The café had indeed been somewhere the girls loved, even Susanna, who had had to go there to babysit Addie so many times when her friends were off being young and free. The Sweet Life Café had some good memories, and it was there that Susanna first crossed paths with Mateo. The handsome, bronzed stranger had come in to fetch a pie, and she’d been unable to take her eyes off the tall guy with dirty blond hair, seaside-messy like he’d just been out on a boat. She knew that if she was close enough to touch it, it would be full of salt. She’d watched him as he waited at the counter, chatting to her aunt, who was putting the pie into a takeaway box for him. Dressed in shorts and a T-shirt, she’d immediately guessed this guy couldn’t possibly work in an office given his casual attire and his strong physique, even before she heard him say something about working with boats and that he was taking the pie back to the yard for the other guys.

As the boat furthered its journey across the Channel Susanna thought about the Sweet Life Café and the other times she’d been happy to be there. Their aunt had always been generous with puddings. She’d let them choose whatever they wanted while she worked until closing time, and she’d always told them that they would do dinner in reverse – dessert first, main course later.
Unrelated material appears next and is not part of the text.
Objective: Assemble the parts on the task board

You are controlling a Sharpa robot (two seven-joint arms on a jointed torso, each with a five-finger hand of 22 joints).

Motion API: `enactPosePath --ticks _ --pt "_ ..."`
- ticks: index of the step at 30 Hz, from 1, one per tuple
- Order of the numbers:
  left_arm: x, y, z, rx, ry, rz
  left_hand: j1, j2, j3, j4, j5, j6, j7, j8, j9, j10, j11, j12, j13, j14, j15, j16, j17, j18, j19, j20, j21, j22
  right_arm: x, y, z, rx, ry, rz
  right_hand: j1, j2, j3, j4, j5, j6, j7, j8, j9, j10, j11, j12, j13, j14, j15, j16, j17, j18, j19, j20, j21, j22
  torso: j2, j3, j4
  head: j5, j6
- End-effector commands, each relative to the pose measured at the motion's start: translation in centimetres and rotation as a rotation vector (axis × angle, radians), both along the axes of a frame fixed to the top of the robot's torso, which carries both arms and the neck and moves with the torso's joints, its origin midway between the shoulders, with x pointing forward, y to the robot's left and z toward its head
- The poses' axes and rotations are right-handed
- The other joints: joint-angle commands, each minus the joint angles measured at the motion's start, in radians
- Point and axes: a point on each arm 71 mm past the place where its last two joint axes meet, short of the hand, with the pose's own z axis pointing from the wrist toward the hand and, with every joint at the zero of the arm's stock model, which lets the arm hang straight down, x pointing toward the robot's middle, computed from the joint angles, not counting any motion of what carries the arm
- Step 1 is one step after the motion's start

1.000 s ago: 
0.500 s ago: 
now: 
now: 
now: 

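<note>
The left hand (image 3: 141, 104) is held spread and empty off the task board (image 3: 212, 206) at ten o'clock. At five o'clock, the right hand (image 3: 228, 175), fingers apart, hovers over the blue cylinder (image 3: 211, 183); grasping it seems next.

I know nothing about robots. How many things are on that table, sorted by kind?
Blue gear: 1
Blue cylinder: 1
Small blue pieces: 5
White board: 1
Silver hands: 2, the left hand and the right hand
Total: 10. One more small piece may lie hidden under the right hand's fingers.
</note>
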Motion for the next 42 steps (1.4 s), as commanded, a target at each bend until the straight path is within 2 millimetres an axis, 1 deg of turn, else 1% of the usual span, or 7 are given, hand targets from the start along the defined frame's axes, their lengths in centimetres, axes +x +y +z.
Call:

The girls had thought it was heaps of fun. In fact, it was one of the times they’d both thought that maybe Gayle wasn’t so bad. But she would never take the place of the mother who’d died when Susanna was only eleven years old, and Susanna had never forgotten what Gayle did to ruin the happiness she’d eventually found on the island with Mateo.

The fresh air felt good, but Susanna didn’t feel entirely great on the boat. And they were nowhere near halfway through their crossing. Instead of silence and contemplation, she needed conversation. ‘The attic will take a while to sort through,’ she said to Addie.